━━━━━ Information shown ━━━━━

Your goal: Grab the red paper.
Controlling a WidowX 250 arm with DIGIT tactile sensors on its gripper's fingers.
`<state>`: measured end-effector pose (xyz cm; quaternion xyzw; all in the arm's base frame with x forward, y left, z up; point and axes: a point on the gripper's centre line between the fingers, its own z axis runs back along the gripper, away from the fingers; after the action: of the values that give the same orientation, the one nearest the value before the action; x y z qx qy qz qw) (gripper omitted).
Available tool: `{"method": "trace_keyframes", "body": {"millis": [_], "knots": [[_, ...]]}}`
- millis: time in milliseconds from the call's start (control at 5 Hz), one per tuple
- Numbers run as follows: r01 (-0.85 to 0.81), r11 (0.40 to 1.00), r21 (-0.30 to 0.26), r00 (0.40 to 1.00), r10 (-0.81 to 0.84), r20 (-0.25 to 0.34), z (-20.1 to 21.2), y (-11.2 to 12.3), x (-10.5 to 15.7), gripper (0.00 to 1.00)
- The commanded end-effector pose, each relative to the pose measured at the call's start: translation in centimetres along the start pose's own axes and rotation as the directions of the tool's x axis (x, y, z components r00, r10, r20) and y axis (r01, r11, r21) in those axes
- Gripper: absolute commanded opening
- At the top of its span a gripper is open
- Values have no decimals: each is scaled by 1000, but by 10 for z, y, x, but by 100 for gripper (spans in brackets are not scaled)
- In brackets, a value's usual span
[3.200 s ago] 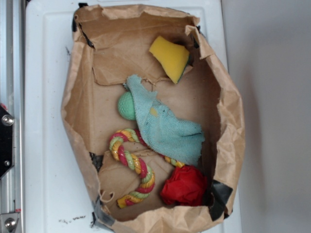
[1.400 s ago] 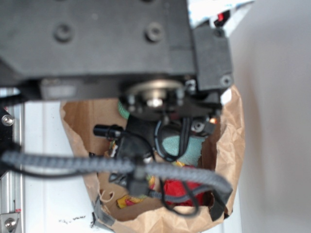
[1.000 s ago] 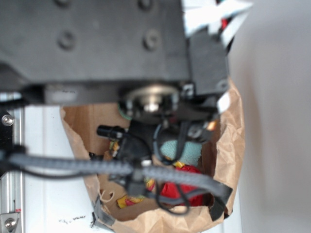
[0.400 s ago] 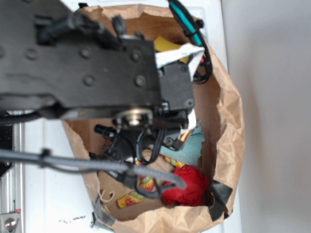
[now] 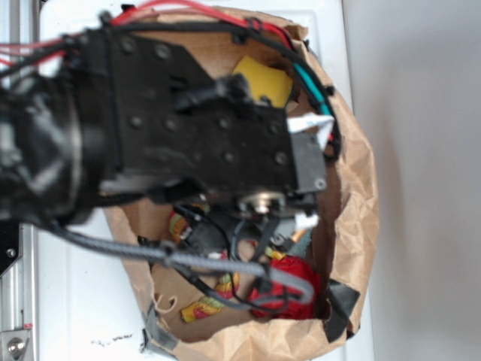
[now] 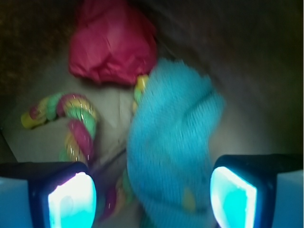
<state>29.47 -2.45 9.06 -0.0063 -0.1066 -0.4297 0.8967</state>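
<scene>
Claw (image 6: 152, 194) spread wide, empty, hovering over blue cloth (image 6: 173, 142). Red paper (image 6: 111, 42) lies ahead and slightly left of the claw, well beyond fingertips.

Paper bag (image 5: 353, 188) on table (image 5: 75, 301), holding all items. Red paper (image 6: 111, 42) at far end of bag in wrist view, in corner. Cloth (image 6: 171, 142) nearer, centre-right, touching red paper's edge, lying over rope toy (image 6: 78, 123). Rope toy left of cloth. Sponge (image 5: 263, 79) at opposite end of bag. Gripper (image 6: 152, 192) above cloth, apparently clear of it; fingers (image 6: 71, 197) straddling cloth's near end.
</scene>
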Motion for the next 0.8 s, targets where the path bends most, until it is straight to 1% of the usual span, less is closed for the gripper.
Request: {"method": "trace_keyframes", "body": {"millis": [0,200,400,600], "knots": [[128,991,-45,983,-121,141,8,-15,35,100],[170,983,-66,973,-156,169,13,-20,39,100],[150,986,-73,966,-131,225,32,-19,38,100],[97,988,-121,951,-56,304,44,-4,38,100]]}}
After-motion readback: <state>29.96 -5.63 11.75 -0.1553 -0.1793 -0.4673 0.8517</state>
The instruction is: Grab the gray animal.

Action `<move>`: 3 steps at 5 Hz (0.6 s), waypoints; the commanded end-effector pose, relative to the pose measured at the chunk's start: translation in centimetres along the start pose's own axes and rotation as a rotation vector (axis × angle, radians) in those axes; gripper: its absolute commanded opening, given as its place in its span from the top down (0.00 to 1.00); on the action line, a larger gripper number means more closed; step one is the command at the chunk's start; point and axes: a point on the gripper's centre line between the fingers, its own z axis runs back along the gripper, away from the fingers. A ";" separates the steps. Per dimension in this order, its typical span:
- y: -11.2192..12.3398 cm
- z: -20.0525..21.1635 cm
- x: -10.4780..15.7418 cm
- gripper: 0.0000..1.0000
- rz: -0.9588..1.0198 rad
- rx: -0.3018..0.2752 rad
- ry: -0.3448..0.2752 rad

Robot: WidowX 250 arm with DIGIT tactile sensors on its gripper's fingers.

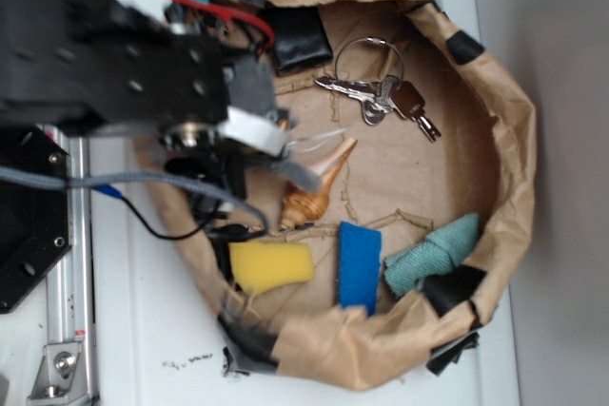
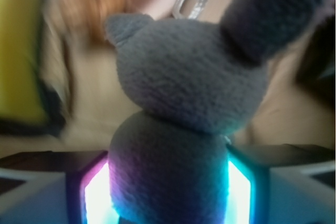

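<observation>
The gray animal (image 2: 184,77) fills the wrist view, a soft plain-gray plush whose rounded body sits squeezed between the two lit pads (image 2: 97,195) of my gripper (image 2: 168,192). One thick fin or tail lobe sticks up at the top right. In the exterior view my gripper (image 1: 271,135) hangs over the left side of the brown paper basket (image 1: 509,140), shut on the gray animal (image 1: 255,83), which shows only in part behind the gripper's white piece.
Inside the basket lie a tan seashell (image 1: 314,192), a yellow sponge (image 1: 271,265), a blue sponge (image 1: 360,268), a teal rolled cloth (image 1: 433,254), keys on a ring (image 1: 381,92) and a black item (image 1: 300,40). Cables trail from the arm at left.
</observation>
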 end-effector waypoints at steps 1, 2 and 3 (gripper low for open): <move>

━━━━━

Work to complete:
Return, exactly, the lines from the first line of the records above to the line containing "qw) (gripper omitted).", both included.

Solution for this exercise:
Your goal: Grab the red paper.
Controlling a WidowX 250 arm with DIGIT tactile sensors on its gripper's fingers.
`<state>`: measured end-effector pose (xyz cm; quaternion xyzw; all in the arm's base frame with x forward, y left, z up; point and axes: a point on the gripper's centre line between the fingers, its own z axis runs back along the gripper, away from the fingers; after the action: of the values that give the same orientation, the one nearest the value before the action; x y z qx qy qz qw) (gripper omitted).

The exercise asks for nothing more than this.